Una candidez que explica su relación con Sally Tomato, un mafioso pillado por no pagar impuestos, en una referencia sin duda a Al Capone, al que visita cada jueves puntualmente en prisión. Él le da 100 dólares por su compañía y por pasarle un curioso parte del tiempo a su abogado. Y ella, dice entre risas, no entiende nada, pero ya le va bien. Todo lo que cuenta Holly sobre la cárcel es terriblemente real: las mujeres que acuden a ver a sus maridos, novios con sus mejores ropas, y los niños con los zapatos limpios y relucientes que saltan de alegría al encontrarse con sus padres.
Obligada por las circunstancias de la vida, Holly al final sucumbe a la norma: necesita un marido rico y guapo que la saque de pobre para que la vida le sonría. Intenta ajustarse a lo que se espera de ella y el pretendiente, aunque con algunas dudas, parece dispuesto a desposarla y salvarla. Holly dice que ha engordado, sin que se note lo más mínimo (“depresión es cuando te engordas”, avisa antes), y ha intentado aprender a cocinar pollo en salsa. A todo esto, se ha liado una noche tonta con el escritor, sin más.

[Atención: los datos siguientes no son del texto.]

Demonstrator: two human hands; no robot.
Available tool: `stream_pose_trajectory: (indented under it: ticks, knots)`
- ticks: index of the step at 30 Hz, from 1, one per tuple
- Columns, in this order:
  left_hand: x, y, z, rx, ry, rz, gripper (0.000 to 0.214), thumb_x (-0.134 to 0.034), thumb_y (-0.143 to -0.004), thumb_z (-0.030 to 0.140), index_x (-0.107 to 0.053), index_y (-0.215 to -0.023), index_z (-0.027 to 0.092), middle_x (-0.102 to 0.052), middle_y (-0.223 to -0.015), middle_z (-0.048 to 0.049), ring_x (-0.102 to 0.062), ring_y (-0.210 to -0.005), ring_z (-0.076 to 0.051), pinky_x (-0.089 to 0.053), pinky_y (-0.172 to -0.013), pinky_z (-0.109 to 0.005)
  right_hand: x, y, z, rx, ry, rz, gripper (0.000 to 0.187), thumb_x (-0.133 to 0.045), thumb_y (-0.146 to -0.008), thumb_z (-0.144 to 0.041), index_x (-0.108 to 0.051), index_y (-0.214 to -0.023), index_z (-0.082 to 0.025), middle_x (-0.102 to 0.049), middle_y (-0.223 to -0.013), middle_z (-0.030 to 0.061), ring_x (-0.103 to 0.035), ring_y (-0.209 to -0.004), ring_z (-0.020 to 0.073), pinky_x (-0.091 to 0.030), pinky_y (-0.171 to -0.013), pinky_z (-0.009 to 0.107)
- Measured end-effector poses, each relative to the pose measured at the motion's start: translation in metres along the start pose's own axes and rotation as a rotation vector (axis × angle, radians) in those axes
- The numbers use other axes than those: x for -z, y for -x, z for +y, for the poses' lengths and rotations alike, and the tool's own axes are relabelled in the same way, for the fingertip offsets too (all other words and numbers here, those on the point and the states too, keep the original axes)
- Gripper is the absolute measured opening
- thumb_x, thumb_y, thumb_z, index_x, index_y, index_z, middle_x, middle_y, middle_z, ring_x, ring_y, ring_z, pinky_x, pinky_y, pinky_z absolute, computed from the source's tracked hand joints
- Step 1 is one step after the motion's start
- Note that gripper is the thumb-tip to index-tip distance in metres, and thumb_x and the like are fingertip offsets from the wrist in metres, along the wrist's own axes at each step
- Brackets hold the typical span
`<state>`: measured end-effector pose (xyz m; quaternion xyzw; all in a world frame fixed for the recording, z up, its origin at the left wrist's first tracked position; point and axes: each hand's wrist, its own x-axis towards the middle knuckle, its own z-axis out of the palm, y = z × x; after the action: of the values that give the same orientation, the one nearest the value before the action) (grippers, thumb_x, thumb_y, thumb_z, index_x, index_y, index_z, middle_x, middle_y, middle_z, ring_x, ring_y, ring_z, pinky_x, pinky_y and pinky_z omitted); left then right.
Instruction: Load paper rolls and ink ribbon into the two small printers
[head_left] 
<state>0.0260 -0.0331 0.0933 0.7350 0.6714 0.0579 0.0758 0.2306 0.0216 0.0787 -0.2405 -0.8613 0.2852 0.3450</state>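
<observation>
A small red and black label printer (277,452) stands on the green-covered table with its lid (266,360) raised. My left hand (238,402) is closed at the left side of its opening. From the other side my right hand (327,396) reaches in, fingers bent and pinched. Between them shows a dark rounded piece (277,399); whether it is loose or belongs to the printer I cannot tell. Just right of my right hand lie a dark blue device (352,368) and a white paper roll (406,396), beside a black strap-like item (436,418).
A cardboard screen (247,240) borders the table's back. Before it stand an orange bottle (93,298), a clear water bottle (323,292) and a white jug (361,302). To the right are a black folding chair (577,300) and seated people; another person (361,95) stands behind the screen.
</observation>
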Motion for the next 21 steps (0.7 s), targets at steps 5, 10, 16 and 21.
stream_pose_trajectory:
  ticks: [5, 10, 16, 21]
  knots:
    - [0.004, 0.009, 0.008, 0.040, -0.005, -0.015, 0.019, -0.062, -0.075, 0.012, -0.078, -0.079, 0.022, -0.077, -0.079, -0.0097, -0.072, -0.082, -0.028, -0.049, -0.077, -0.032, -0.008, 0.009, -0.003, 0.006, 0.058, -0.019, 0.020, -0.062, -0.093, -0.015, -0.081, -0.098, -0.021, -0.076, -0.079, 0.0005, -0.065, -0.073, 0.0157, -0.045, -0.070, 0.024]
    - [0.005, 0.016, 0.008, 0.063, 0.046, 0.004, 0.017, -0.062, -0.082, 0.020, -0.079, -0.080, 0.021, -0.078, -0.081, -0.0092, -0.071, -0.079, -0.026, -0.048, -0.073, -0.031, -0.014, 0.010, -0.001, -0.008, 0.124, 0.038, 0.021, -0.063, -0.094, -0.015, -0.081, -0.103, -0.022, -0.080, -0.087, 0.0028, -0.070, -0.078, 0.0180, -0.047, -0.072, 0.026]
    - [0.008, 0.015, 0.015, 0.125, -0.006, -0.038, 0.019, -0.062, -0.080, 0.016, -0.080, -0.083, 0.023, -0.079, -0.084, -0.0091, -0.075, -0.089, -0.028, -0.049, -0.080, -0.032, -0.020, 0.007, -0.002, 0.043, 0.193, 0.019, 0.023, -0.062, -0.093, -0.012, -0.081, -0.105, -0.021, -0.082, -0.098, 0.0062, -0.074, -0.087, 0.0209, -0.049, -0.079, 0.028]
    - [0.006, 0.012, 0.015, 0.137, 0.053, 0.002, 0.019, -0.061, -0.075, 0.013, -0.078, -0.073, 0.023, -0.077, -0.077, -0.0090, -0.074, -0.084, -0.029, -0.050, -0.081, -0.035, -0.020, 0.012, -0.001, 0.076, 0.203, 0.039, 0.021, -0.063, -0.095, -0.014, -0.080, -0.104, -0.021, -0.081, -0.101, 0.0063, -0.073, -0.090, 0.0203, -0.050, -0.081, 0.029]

Al final (spoiler), la detienen por ayudar al narcotraficante Sally Tomato (los partes del tiempo son mensajes en clave para seguir dirigiendo el negocio de la droga), el marido guapo y rico se echa atrás y la deja colgada por el qué dirán y ella se ve en el taxi camino de un avión a un país donde nadie la espera. El plasta del escritor la acompaña. Holly está a punto de lograrlo: subirse a ese avión y seguir libre, en un mundo nuevo, lleno de aventuras por vivir. Pero el escritor dispara con todo su arsenal: eres una cobarde y te da miedo quererme, depender, bla, bla, bla. Y ella sale corriendo tras él, empapándose (porque llueve, claro), para arrobarse en sus brazos. Solo el amor de pareja da sentido a la vida. Un clásico, otro más, de la mujer en apuros rescatada por el príncipe apuesto. Bajón previsible pero total.